The U.S. bishops have expressed “a shared and ever-greater sense of alarm—and urgency to act—in the face of policies that seemed unthinkable only a short time ago,” DiNardo said.

These policies include the ending of DACA, which benefited hundreds of thousands of young people who entered the U.S. as migrants, as well as the ending of Temporary Protected Status (TPS) for people of several Central American countries, who have sought refuge from violence and natural disasters in the United States.

Earlier this month, the U.S. bishops recommended that the government extend TPS status for tens of thousands of Haitians, who came to the United States after a 2010 earthquake devastated their country.

The bishops, who sent a delegation to assess Haiti’s capability to accept returned nationals, found that the country would not be capable of supporting tens of thousands of people who would be forced to return home. Earlier this week, the Trump administration announced that TPS status would end for Haitians in the United States by July 2019.

“One common feature of all these developments is their tendency to tear apart the family, the fundamental building block of our, or any, society,” DiNardo said.

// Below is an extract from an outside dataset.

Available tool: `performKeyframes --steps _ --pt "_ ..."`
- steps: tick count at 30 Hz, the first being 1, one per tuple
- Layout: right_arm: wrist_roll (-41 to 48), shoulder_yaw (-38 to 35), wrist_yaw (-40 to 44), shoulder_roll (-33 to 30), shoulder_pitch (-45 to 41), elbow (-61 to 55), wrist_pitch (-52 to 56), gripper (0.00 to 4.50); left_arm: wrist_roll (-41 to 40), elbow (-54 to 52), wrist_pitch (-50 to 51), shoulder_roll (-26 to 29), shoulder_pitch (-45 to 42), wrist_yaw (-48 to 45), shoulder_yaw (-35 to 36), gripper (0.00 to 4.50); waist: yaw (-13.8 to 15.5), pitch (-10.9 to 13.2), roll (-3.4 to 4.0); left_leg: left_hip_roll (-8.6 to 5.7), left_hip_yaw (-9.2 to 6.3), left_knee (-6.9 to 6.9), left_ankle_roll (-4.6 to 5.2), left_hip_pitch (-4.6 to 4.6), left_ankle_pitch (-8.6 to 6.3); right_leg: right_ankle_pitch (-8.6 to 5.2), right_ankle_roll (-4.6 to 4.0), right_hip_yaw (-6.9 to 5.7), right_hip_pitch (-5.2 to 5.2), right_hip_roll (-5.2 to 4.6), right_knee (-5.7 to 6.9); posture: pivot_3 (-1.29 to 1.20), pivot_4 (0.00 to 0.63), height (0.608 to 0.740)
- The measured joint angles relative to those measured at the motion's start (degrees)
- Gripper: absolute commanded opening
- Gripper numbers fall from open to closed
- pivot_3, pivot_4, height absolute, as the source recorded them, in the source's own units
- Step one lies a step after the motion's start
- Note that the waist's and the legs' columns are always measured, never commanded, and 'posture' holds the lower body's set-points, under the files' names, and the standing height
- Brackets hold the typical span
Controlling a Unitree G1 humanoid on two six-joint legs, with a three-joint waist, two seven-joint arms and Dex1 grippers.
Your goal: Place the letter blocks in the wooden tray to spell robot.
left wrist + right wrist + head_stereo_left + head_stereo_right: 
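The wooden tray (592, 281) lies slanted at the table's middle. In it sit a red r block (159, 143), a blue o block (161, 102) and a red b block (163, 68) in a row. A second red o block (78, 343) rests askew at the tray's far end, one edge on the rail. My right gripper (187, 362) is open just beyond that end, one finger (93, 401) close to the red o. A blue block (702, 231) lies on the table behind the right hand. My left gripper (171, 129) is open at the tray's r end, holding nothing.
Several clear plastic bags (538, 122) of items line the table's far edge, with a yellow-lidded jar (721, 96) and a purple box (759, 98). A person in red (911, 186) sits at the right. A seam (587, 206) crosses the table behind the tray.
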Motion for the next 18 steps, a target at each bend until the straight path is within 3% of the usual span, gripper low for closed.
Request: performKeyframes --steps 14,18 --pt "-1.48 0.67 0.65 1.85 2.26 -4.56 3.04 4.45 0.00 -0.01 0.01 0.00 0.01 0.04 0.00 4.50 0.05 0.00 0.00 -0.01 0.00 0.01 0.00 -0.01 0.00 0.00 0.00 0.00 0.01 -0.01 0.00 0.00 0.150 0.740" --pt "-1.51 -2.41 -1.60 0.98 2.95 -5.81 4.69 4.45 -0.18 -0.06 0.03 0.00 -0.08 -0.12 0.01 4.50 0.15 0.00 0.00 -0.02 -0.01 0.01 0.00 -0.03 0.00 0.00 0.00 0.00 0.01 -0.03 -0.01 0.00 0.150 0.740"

“These threats to so many vulnerable immigrant and refugee families must end now. My brothers have urged me to speak out on their behalf to urge the immediate passage—and signature—of legislation that would alleviate these immediate threats to these families,” he added.

These current issues are symptomatic of a broken immigration system that has long been in need of comprehensive reform, a process which will take years but to which the bishops are committed, in order to ensure that the United States is “welcoming the most vulnerable, ensuring due process and humane treatment, protecting national security, and respecting the rule of law,” DiNardo said.

“So this year, I give thanks for the gift and contributions of immigrants and refugees to our great nation,” he said.

“I also pray that next year, families now under threat will not be broken and dispersed, but instead will be united in joy around their tables, giving thanks for all the blessings our nation has to offer.”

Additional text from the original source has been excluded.